Print each line of the material again, keeping everything exact.

########

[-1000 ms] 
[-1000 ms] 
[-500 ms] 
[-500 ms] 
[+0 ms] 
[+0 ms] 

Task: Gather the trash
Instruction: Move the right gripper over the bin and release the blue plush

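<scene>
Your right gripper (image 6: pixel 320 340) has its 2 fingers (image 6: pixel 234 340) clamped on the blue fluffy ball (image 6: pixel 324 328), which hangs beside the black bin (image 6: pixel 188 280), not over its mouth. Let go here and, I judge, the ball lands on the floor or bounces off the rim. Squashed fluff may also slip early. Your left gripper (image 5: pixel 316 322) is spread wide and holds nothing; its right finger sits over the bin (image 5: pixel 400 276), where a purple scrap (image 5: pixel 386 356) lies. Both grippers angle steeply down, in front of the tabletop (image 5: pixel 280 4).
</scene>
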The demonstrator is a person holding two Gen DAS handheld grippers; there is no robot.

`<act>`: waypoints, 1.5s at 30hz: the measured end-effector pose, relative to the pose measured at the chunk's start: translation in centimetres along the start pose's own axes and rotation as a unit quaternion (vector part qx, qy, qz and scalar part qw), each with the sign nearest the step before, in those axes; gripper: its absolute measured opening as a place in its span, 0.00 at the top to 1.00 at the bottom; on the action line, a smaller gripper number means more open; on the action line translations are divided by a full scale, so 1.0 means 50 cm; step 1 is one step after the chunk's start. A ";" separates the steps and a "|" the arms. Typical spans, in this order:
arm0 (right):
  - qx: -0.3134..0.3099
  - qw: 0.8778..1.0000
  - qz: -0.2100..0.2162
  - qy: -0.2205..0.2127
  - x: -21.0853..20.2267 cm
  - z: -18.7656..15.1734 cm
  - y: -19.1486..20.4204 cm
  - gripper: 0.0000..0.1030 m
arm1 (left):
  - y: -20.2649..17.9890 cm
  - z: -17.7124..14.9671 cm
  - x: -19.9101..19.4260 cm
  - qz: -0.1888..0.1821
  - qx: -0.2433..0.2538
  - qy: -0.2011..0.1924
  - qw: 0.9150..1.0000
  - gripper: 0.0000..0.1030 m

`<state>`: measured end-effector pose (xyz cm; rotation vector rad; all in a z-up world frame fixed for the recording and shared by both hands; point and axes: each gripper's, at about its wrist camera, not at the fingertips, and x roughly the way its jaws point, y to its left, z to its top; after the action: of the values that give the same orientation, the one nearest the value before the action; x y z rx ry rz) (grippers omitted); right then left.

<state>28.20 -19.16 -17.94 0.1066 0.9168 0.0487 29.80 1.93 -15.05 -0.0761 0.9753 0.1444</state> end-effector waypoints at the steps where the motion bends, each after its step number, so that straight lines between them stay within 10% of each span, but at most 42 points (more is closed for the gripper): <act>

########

> [RESPONSE]:
[-1000 ms] 
[-1000 ms] 
[-500 ms] 
[-500 ms] 
[+0 ms] 
[+0 ms] 

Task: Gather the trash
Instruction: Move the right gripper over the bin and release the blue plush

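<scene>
Your right gripper (image 6: pixel 320 340) has its 2 fingers (image 6: pixel 234 340) clamped on the blue fluffy ball (image 6: pixel 324 328), which hangs beside the black bin (image 6: pixel 188 280), not over its mouth. Let go here and, I judge, the ball lands on the floor or bounces off the rim. Squashed fluff may also slip early. Your left gripper (image 5: pixel 316 322) is spread wide and holds nothing; its right finger sits over the bin (image 5: pixel 400 276), where a purple scrap (image 5: pixel 386 356) lies. Both grippers angle steeply down, in front of the tabletop (image 5: pixel 280 4).
</scene>
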The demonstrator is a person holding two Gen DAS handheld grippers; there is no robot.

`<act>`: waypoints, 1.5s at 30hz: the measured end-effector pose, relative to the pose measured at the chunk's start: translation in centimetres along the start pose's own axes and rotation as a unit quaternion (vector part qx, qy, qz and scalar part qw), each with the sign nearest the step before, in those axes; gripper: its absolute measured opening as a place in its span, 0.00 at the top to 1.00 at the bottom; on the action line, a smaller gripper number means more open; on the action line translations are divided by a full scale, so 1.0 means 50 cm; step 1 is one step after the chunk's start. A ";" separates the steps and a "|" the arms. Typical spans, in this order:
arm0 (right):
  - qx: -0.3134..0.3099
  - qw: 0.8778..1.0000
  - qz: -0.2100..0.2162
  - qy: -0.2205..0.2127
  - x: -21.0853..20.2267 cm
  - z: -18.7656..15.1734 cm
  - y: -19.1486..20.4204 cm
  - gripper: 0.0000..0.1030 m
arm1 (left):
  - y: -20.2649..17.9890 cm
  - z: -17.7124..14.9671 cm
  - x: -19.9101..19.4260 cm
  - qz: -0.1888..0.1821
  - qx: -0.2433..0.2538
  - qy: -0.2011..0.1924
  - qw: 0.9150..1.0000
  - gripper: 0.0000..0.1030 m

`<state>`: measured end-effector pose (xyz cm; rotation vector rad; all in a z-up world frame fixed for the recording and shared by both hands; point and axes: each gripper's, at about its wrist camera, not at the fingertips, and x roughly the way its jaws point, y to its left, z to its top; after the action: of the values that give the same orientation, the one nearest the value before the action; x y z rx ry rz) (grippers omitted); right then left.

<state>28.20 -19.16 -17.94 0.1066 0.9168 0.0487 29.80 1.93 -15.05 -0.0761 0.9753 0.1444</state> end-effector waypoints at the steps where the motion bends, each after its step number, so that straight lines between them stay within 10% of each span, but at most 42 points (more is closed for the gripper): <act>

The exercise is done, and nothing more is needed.